Action item. Count the lines below in which "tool" appears, then give that number by itself.
** Opening Given material block **
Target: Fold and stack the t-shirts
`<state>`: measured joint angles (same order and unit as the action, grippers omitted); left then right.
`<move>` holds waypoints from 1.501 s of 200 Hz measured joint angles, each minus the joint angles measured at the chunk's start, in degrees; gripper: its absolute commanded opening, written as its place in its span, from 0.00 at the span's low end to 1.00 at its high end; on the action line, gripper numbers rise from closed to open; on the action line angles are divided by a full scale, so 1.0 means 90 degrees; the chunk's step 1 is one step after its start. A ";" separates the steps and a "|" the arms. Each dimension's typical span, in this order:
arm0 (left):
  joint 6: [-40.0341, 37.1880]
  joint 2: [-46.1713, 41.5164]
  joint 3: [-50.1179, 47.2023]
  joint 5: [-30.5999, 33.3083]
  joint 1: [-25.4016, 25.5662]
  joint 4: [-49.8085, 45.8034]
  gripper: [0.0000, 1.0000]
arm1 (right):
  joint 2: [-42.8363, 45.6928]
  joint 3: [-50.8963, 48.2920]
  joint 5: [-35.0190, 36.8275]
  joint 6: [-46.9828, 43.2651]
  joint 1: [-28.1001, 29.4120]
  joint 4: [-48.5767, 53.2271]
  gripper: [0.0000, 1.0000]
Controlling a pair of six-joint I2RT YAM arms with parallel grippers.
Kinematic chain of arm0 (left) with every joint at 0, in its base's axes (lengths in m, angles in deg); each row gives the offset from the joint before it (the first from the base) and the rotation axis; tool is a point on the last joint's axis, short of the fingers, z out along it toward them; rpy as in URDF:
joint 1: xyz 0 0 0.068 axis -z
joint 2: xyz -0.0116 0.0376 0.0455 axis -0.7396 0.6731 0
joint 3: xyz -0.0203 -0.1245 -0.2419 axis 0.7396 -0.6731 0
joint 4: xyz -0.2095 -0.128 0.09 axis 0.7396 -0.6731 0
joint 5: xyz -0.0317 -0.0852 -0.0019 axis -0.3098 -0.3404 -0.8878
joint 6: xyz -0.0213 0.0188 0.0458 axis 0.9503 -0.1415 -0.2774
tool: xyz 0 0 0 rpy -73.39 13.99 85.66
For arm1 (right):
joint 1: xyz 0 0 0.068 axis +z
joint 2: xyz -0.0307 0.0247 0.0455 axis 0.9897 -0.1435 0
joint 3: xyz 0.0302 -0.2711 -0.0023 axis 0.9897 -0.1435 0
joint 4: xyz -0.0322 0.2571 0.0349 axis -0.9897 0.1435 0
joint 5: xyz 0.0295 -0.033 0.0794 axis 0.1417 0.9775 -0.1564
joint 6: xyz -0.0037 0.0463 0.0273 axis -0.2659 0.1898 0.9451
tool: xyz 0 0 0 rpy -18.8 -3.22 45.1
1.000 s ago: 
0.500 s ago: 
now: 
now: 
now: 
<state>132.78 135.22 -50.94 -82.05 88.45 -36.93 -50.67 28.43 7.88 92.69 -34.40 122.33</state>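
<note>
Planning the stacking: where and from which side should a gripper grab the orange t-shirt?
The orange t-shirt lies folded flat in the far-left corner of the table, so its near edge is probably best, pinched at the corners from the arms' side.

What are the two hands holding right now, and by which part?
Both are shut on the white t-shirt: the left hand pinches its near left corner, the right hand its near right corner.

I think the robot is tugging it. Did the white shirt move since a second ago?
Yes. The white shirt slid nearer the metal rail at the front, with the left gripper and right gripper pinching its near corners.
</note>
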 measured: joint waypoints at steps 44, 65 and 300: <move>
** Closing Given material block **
Answer to this task. 3